The amount of Ether (ETH) stored in Maker contracts has reached unprecedented levels, with nearly 2% of the entire ETH supply now locked into the ecosystem.
Rising demand for DAI stablecoins has seen MakerDAO’s collateral quintuple in the past seven months. On July 8th, there was roughly 328,000 ETH locked in the system, a figure which doubled by the beginning of September and surpassed 1.8M by the end of 2018.
This trend has continued well into the new year. Nearly 300,000 additional Ether tokens were deposited in January and February, reaching a total of 2.1M ETH by the close of March 4th.
With more than 105M Ether tokens in circulation, this means that 2.02% of the entire Ether supply had been deposited in Maker contracts to mint Dai by the time of writing.
Source: mikemcdonald.github.io/eth-defi
What is Maker again?
MakerDAO is one of the most complex smart contract projects. At the most basic level, it’s an Ethereum-based stablecoin provider.
Dai tokens are pegged to the value of the US dollar at a 1:1 ratio. But unlike Tether (USDT) or USDC, which are backed by actual USD deposits in a bank account, Dai is backed by collateralized cryptocurrency.
Users deposit ETH into a Maker smart contract, receiving Dai based on the dollar valuation at the time of the deposit. This is held as a collateralized debt position (CDP). The system prevents Dai falling below $1 by auctioning off Ether CDPs to buy Dai from the open market, and Dai holders can redeem their tokens for ETH at any time.
Maker has been working on introducing other forms of collateral to make Dai a multi-collateral backed stablecoin. Although the next assets are likely to be other cryptocurrencies, they also intend to collateralize real-world assets sometime in the future.

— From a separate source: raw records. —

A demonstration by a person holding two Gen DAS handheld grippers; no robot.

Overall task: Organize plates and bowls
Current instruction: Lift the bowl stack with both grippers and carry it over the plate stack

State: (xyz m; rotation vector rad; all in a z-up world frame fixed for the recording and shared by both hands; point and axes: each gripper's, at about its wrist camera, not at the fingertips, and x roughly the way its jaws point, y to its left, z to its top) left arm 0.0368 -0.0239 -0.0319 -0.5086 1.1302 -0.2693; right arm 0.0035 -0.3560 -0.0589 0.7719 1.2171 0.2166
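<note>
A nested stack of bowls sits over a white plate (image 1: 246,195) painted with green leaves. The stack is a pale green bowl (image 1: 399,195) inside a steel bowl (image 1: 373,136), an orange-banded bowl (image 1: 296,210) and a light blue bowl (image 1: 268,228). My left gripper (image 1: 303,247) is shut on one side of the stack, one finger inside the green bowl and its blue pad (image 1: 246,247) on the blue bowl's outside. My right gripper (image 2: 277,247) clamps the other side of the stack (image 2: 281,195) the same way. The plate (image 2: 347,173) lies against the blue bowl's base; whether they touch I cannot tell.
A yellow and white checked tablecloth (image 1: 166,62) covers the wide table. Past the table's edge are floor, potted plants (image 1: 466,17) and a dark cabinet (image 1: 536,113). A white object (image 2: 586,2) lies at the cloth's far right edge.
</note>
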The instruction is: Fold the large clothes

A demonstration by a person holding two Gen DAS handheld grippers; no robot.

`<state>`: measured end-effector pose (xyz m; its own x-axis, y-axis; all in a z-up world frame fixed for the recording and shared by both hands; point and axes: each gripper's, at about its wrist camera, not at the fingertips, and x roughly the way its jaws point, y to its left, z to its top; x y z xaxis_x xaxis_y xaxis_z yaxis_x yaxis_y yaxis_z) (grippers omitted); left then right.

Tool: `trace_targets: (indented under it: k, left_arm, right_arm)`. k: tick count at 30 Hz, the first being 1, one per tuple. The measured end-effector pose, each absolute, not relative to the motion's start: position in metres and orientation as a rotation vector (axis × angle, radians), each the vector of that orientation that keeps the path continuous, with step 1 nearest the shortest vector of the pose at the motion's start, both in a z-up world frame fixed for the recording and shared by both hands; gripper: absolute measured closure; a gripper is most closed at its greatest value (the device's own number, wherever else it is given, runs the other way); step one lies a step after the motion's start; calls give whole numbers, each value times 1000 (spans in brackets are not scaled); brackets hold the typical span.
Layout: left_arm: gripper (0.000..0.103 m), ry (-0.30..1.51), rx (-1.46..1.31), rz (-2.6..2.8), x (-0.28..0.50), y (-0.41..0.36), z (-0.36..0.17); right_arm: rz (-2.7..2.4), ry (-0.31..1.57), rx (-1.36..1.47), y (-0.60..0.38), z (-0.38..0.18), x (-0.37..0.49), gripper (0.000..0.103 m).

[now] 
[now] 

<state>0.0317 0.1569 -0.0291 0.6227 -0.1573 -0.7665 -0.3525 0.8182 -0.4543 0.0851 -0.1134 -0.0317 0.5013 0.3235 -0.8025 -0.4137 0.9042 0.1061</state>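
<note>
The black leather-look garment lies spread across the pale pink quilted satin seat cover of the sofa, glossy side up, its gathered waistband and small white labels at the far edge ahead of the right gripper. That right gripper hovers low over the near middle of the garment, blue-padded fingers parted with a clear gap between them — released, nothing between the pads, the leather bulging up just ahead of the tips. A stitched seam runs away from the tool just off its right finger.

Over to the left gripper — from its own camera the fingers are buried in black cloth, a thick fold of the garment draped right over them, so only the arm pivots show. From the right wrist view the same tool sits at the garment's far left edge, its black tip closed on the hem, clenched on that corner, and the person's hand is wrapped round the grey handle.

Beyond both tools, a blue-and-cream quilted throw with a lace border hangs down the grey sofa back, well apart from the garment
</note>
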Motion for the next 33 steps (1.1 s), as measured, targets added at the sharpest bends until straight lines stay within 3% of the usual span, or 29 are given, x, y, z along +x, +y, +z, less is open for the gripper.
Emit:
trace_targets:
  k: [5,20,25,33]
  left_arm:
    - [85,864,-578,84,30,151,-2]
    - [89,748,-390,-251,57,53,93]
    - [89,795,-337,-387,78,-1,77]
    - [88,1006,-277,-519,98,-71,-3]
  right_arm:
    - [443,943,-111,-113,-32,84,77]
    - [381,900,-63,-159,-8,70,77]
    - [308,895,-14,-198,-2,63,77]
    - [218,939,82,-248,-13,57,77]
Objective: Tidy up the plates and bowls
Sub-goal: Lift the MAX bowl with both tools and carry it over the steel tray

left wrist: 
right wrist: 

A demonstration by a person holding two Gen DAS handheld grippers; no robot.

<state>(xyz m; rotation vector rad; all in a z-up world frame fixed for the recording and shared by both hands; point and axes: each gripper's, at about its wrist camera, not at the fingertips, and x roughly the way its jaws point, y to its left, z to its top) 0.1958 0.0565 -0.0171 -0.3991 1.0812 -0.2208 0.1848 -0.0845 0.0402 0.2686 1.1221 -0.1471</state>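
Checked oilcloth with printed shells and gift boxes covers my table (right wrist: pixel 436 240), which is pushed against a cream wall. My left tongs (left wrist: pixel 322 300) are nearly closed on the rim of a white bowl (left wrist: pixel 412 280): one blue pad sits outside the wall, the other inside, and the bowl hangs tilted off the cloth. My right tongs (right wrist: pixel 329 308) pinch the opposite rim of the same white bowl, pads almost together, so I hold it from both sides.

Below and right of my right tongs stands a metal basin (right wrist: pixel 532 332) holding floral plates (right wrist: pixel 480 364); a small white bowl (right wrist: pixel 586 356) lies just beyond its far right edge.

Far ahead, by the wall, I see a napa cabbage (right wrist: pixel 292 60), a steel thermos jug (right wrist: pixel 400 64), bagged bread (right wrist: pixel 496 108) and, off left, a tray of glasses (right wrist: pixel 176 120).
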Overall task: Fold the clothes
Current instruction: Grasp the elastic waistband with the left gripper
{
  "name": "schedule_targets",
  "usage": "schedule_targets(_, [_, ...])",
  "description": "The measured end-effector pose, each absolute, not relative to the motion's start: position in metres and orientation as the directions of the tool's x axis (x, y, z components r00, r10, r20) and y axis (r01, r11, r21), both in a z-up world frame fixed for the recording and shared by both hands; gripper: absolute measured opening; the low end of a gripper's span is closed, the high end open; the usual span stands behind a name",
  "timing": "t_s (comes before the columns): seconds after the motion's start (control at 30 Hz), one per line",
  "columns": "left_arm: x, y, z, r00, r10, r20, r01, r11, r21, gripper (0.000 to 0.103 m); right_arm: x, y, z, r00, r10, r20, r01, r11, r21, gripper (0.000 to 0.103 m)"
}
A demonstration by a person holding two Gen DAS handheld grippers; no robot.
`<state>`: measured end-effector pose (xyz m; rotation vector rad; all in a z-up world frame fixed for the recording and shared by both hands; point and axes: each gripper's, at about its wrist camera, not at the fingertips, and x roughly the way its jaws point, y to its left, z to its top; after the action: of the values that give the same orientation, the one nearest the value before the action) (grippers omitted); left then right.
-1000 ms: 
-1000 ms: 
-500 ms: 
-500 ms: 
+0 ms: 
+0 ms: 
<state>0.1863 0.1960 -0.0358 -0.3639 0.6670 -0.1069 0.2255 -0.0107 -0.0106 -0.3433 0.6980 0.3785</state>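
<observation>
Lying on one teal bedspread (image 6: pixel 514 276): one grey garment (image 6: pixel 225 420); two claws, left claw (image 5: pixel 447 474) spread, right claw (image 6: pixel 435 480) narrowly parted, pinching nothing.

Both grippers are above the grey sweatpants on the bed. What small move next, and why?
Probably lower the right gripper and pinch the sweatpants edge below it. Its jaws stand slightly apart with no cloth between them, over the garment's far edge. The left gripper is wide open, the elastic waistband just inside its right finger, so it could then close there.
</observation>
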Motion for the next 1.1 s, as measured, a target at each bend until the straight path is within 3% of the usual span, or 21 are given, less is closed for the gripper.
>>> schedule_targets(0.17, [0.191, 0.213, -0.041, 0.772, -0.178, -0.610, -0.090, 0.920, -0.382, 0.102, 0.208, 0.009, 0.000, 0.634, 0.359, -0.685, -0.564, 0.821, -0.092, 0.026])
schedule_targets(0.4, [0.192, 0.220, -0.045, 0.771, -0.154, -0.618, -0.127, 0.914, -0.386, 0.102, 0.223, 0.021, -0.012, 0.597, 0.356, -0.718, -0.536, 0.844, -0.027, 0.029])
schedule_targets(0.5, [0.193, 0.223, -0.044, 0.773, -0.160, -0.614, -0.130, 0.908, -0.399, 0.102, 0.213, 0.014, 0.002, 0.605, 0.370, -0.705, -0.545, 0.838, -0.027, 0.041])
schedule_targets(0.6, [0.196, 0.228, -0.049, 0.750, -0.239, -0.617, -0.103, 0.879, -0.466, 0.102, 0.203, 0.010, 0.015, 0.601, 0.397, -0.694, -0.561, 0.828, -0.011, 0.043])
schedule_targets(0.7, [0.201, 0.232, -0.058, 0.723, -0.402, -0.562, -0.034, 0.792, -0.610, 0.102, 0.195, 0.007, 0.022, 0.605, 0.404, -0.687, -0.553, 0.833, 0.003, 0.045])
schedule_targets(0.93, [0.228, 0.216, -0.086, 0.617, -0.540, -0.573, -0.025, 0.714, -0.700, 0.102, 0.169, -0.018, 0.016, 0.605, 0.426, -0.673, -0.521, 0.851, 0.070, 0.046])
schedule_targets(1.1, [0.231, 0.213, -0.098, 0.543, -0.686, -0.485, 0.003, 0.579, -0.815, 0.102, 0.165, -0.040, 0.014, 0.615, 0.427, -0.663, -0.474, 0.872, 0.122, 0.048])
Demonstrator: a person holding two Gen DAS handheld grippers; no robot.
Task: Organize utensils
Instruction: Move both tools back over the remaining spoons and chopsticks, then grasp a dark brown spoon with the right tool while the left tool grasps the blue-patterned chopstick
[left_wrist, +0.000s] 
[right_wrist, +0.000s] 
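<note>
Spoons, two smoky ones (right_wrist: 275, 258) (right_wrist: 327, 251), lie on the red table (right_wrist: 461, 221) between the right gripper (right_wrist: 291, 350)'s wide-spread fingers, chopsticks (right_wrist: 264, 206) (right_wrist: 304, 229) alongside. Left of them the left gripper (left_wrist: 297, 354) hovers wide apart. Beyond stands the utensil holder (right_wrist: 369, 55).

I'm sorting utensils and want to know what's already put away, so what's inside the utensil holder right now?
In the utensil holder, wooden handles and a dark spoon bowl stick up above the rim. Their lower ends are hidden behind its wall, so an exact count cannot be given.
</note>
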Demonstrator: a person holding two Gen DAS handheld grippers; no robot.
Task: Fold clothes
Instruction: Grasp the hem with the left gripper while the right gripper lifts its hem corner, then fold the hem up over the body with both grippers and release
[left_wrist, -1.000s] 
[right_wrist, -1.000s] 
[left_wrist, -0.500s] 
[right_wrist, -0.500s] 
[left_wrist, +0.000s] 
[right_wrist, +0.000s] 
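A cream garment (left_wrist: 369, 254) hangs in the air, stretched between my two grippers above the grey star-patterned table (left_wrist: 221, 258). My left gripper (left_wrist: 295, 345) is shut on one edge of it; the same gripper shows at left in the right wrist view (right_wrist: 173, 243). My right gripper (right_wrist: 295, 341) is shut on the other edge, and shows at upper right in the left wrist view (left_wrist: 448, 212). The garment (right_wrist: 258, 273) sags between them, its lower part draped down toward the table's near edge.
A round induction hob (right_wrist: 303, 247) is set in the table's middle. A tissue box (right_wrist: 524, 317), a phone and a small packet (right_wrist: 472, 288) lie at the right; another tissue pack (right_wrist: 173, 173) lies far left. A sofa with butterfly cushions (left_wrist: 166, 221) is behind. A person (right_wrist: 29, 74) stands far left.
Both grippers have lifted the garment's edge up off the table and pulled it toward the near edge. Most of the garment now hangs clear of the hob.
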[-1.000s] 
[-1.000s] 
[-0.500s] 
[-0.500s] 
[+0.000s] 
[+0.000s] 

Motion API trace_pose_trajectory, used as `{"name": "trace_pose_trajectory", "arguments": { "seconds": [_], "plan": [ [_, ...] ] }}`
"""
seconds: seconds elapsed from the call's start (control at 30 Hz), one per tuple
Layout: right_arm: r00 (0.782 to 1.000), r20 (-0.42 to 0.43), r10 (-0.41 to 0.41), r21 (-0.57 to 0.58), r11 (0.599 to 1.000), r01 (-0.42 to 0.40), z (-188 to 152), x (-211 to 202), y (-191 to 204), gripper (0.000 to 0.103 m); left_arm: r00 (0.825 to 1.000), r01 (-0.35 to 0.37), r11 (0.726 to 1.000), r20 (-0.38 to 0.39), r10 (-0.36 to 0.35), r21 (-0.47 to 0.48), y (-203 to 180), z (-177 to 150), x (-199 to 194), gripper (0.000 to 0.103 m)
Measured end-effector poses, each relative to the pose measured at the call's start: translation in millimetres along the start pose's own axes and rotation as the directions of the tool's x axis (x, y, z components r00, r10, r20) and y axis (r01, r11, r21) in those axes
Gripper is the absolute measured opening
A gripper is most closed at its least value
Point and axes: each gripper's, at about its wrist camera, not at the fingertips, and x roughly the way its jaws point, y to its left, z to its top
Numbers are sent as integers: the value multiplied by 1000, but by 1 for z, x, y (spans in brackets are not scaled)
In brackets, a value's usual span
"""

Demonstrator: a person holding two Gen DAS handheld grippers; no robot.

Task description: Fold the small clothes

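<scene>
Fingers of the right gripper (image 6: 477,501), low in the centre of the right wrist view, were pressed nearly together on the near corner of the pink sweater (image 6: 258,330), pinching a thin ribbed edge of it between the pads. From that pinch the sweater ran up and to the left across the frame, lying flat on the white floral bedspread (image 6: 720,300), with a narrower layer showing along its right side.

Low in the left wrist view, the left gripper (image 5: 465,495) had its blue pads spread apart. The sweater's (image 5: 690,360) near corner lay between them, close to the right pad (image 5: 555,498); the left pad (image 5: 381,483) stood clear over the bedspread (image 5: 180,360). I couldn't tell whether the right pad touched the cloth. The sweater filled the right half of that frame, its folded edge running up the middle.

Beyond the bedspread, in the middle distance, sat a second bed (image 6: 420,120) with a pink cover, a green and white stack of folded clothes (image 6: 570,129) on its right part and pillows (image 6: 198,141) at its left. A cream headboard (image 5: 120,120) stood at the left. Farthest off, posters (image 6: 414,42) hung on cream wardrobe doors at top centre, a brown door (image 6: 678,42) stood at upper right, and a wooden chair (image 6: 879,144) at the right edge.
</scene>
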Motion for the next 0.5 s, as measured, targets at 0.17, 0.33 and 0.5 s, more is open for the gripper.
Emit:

Made for the market conditions
Market conditions soured in late 2018, and the ETH price halved between July and September. Stablecoins such as Dai allowed cautious investors to preserve value in dollar-denominated assets without selling their crypto holdings.
Jumps in Ether deposits tend to coincide with falls in token price. The amount of ETH locked in Maker contracts increased from 940,000 to just under 1.5M ETH in November, as a ‘crypto wipeout‘ flushed more than $100bn out of the market.
Soaring Ether deposits are good news, according to ConsenSys. The Ethereum-based venture firm believes increased “network effects” will likely stabilize the Dai value, allowing the token to be used as a method for ordinary payments.
“Each additional ether that is locked and added to the MakerDAO system increases the likelihood that other individuals will adopt Dai as the stablecoin of choice,” ConsenSys said in a recent newsletter. “Network effects, in large part, determine how and what we define as money. Money is only valuable if we agree that it’s valuable.”
The author is invested in digital assets, including ETH which is mentioned in this article.